Work request: Once the data has been read, return all of it precisely as written.

Data provided:

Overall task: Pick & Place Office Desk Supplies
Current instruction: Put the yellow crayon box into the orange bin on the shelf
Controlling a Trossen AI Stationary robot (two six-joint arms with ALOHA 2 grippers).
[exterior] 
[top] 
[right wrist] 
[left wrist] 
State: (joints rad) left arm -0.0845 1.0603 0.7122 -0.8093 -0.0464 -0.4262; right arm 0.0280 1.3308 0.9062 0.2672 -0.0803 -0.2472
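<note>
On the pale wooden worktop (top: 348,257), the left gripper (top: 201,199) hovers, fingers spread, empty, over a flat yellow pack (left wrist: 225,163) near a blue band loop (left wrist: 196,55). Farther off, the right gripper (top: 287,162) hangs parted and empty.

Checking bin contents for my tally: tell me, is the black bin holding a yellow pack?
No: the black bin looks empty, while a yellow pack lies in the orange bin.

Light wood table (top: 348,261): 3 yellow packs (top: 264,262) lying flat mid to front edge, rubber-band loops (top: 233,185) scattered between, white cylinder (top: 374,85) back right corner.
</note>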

Response:
Overall task: Pick & Place Office Desk Supplies
Current instruction: Put the yellow crayon box into the orange bin on the shelf
Controlling a Trossen AI Stationary robot (two six-joint arms with ALOHA 2 grippers).
[exterior] 
[top] 
[right wrist] 
[left wrist] 
State: (joints rad) left arm -0.0845 1.0603 0.7122 -0.8093 -0.0464 -0.4262; right arm 0.0280 1.3308 0.9062 0.2672 -0.0803 -0.2472
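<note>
On the pale wooden worktop (top: 348,257), the left gripper (top: 201,199) hovers, fingers spread, empty, over a flat yellow pack (left wrist: 225,163) near a blue band loop (left wrist: 196,55). Farther off, the right gripper (top: 287,162) hangs parted and empty.

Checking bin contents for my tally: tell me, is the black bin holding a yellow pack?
No: the black bin looks empty, while a yellow pack lies in the orange bin.

Light wood table (top: 348,261): 3 yellow packs (top: 264,262) lying flat mid to front edge, rubber-band loops (top: 233,185) scattered between, white cylinder (top: 374,85) back right corner.
</note>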

This output has been given in full.